Her rising profile led to a meeting with producer B.G. DeSylva, who cast her in his musical Panama Hattie; there she performed the songs “Fresh as a Daisy,” “They Ain’t Doin’ Right by Our Nell,” and “All I Gotta Get Is My Man,” sharing the stage with chorus members Lucille Bremer, Janis Carter, and Vera Ellen. When DeSylva assumed control of Paramount in 1941, her screen career expanded rapidly; over the next eleven years she completed fourteen films, including Happy Go Lucky, Annie Get Your Gun with Howard Keel, Let’s Dance with Fred Astaire, and The Miracle of Morgan’s Creek. Following a disagreement with the studio in 1952 she left Hollywood, choosing instead to concentrate on Broadway, concerts, nightclubs, and recordings.

She opened a three-week engagement at London’s Palladium Theater without revisiting earlier disappointments. In 1953 she returned to New York for a run at the Palace Theater accompanied by the Skylarks and comedian Dick Shawn, offering audiences many of her motion-picture successes and earning strong critical praise. During the following twelve years she made numerous television appearances on programs such as Gunsmoke and Burke’s Law. In 1967 her mother’s death and her own bankruptcy brought a period of hardship.
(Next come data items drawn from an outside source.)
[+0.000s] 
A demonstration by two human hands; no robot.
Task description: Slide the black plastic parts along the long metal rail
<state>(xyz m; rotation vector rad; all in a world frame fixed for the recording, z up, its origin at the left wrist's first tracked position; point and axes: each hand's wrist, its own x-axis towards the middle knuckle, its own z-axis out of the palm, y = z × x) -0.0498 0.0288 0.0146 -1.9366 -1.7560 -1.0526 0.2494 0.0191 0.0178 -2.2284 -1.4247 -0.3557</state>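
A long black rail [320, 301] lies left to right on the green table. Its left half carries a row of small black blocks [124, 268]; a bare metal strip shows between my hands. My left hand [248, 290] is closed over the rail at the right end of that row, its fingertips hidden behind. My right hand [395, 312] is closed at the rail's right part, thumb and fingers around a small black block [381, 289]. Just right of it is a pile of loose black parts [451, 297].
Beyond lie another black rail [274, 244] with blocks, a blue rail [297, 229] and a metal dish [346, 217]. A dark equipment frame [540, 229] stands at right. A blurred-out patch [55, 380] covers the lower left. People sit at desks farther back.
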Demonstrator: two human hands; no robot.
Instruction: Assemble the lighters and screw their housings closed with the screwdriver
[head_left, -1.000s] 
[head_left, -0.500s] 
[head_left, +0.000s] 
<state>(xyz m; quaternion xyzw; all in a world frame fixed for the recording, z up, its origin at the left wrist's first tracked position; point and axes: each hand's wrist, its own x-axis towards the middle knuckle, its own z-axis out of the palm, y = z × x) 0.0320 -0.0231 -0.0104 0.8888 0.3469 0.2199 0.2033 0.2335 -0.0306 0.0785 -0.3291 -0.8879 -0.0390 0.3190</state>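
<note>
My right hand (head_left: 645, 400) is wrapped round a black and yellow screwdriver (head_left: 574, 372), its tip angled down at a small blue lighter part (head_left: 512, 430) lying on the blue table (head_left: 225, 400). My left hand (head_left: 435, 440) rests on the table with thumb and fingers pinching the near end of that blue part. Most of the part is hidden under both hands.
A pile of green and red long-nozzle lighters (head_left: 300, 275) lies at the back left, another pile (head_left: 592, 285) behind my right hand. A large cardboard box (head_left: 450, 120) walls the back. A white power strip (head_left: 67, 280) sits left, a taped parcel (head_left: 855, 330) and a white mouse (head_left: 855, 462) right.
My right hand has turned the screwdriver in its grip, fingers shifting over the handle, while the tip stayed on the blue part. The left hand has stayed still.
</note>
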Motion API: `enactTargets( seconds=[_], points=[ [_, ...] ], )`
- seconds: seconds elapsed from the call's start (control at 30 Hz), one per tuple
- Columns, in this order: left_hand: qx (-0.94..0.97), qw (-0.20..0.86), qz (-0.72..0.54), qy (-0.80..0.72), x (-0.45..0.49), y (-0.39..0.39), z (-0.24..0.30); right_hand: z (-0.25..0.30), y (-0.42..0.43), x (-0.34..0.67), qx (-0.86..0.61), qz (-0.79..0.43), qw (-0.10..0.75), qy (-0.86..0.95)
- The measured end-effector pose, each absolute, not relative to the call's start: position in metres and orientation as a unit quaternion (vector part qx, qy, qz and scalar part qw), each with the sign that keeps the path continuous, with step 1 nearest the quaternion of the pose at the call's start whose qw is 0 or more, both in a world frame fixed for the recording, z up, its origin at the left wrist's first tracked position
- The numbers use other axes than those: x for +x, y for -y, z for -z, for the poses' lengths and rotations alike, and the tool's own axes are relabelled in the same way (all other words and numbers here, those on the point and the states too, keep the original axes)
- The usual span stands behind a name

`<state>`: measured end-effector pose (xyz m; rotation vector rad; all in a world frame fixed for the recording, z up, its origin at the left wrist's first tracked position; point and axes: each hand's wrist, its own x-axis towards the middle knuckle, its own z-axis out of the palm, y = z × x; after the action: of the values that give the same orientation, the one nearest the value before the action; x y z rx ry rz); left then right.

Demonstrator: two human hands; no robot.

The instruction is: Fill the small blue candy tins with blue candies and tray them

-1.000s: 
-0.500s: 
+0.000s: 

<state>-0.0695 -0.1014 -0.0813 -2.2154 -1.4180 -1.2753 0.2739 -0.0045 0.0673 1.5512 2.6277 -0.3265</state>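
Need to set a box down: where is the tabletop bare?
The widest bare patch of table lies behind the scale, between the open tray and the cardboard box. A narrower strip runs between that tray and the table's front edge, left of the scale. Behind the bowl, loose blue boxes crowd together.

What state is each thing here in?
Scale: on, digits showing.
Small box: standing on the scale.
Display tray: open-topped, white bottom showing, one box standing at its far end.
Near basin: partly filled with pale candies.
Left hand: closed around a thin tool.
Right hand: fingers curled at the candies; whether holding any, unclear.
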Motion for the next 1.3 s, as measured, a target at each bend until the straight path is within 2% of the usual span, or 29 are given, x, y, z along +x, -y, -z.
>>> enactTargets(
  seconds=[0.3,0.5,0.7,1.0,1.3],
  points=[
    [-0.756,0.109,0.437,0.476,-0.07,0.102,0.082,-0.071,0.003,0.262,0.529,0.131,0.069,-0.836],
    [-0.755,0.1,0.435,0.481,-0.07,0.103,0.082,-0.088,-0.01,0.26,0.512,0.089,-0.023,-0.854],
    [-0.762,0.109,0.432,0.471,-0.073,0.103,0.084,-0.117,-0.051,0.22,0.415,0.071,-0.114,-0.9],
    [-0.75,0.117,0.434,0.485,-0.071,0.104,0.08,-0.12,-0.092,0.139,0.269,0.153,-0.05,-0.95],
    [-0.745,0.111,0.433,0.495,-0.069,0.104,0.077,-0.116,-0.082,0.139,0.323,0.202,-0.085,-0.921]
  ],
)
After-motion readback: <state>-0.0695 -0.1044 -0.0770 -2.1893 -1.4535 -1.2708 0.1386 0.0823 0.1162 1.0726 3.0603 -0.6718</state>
Rebuilding her life, she enrolled at Salve Regina University in 1974, earned a bachelor’s degree, completed a master’s soon afterward, and received an honorary Ph.D. With renewed energy she began teaching acting and singing classes at the university. In 1985 the Musical Theater Society of Emerson College in Boston presented her with an Award of Achievement for her contributions to musical theater.

Despite repeated setbacks, Hutton remained celebrated for the breadth of her singing and dancing skills. She died in Palm Springs, California, on March 12, 2007, at the age of 86.